■ ACTION ITEM ■
Would you copy out, exactly as written, each line from the one containing "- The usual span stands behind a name" to the end of the records below?

--- RECORDS FOR PROCESSING ---

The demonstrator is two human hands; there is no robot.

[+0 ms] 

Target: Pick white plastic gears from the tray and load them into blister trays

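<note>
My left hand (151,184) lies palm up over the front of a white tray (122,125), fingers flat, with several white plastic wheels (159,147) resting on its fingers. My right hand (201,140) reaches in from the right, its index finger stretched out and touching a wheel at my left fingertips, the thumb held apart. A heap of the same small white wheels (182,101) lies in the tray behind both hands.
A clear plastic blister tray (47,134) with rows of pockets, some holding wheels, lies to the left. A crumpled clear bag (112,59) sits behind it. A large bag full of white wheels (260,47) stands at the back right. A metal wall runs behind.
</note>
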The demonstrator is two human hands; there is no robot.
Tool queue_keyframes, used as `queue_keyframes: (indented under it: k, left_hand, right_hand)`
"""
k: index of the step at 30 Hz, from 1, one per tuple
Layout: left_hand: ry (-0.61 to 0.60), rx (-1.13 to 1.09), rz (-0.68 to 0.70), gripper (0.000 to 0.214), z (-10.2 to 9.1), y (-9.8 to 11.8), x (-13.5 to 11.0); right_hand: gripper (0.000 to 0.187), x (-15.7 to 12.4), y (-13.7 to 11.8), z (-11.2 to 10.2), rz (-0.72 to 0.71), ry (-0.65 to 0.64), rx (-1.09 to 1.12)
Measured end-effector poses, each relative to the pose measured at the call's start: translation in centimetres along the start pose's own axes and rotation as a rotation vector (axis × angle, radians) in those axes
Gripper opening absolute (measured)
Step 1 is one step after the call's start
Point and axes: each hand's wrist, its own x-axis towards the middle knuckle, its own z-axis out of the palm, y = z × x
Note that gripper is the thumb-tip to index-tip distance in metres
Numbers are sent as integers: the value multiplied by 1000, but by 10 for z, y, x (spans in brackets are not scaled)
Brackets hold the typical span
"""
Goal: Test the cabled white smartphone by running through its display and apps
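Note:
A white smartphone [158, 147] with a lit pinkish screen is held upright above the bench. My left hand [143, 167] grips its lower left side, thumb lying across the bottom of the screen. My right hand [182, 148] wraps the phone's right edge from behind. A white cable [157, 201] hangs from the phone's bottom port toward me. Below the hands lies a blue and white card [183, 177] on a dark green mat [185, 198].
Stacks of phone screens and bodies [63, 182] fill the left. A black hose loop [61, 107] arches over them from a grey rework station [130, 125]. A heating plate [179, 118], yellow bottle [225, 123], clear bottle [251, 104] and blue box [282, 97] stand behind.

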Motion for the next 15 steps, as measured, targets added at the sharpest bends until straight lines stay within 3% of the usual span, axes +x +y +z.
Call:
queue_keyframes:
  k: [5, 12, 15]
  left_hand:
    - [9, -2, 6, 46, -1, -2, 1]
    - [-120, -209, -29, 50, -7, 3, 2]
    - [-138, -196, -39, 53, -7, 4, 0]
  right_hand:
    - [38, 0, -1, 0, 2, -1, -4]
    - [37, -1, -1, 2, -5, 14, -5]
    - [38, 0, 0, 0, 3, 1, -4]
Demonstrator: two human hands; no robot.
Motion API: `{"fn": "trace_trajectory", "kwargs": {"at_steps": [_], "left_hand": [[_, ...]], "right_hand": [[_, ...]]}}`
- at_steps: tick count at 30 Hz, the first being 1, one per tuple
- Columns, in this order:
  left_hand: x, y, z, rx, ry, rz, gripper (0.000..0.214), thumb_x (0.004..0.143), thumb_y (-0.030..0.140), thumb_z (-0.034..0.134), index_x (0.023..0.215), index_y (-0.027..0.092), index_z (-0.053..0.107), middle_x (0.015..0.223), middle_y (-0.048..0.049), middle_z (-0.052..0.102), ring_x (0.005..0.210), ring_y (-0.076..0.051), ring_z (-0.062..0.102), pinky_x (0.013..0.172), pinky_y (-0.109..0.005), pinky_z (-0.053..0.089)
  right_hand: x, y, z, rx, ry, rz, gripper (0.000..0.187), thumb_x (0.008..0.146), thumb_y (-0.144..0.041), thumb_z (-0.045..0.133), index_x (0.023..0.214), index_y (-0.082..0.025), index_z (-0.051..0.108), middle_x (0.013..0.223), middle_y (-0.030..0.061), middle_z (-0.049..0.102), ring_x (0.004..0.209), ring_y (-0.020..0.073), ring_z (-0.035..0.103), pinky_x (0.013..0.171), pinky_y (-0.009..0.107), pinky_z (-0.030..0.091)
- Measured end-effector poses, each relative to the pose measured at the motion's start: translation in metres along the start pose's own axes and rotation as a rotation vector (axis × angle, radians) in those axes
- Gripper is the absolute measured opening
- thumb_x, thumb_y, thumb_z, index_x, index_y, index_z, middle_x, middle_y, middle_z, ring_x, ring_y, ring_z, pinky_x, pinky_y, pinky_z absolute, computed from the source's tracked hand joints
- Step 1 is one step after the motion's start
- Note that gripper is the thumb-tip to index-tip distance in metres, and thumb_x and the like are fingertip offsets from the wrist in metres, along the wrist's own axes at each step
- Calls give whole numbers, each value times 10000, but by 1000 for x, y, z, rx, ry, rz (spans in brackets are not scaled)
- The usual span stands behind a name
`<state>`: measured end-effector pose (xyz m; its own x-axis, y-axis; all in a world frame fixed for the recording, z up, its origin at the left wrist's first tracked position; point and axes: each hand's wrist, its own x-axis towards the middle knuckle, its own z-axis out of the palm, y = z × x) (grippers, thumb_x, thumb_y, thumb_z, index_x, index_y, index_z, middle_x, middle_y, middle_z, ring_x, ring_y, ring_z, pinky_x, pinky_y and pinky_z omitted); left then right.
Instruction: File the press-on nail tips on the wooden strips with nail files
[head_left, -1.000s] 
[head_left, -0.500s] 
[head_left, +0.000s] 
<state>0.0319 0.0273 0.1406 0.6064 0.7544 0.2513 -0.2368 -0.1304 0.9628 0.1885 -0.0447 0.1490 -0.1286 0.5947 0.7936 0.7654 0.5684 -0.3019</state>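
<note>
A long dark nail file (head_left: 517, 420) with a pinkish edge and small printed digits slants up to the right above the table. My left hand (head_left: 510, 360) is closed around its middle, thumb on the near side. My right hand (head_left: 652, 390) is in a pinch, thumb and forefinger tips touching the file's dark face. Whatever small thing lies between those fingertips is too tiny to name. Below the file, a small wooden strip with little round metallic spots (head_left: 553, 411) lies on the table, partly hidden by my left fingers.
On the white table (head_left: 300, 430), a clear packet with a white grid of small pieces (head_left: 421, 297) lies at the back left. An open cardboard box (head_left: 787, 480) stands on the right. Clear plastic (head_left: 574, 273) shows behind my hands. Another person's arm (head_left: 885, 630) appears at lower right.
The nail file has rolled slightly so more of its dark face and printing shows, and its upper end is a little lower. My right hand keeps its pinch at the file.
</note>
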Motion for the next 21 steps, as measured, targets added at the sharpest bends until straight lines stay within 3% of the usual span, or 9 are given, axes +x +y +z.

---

■ WRITTEN RESPONSE ■
- The usual span stands behind a name
`<state>`: measured end-effector pose (xyz m; its own x-axis, y-axis; all in a world frame fixed for the recording, z up, its origin at the left wrist's first tracked position; point and axes: each hand's wrist, its own x-axis towards the middle knuckle, its own z-axis out of the palm, y = z × x) (grippers, thumb_x, thumb_y, thumb_z, index_x, index_y, index_z, middle_x, middle_y, middle_z, ring_x, ring_y, ring_z, pinky_x, pinky_y and pinky_z omitted); left then right.
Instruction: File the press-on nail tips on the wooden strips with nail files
[head_left, -1.000s] 
[head_left, -0.500s] 
[head_left, +0.000s] 
<state>0.0319 0.0273 0.1406 0.6064 0.7544 0.2513 -0.2368 -0.1304 0.9628 0.1885 -0.0447 0.1490 -0.1286 0.5947 0.7936 0.7654 0.5684 -0.3019</state>
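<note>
A long dark nail file (head_left: 517, 420) with a pinkish edge and small printed digits slants up to the right above the table. My left hand (head_left: 510, 360) is closed around its middle, thumb on the near side. My right hand (head_left: 652, 390) is in a pinch, thumb and forefinger tips touching the file's dark face. Whatever small thing lies between those fingertips is too tiny to name. Below the file, a small wooden strip with little round metallic spots (head_left: 553, 411) lies on the table, partly hidden by my left fingers.
On the white table (head_left: 300, 430), a clear packet with a white grid of small pieces (head_left: 421, 297) lies at the back left. An open cardboard box (head_left: 787, 480) stands on the right. Clear plastic (head_left: 574, 273) shows behind my hands. Another person's arm (head_left: 885, 630) appears at lower right.
The nail file has rolled slightly so more of its dark face and printing shows, and its upper end is a little lower. My right hand keeps its pinch at the file.
</note>
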Motion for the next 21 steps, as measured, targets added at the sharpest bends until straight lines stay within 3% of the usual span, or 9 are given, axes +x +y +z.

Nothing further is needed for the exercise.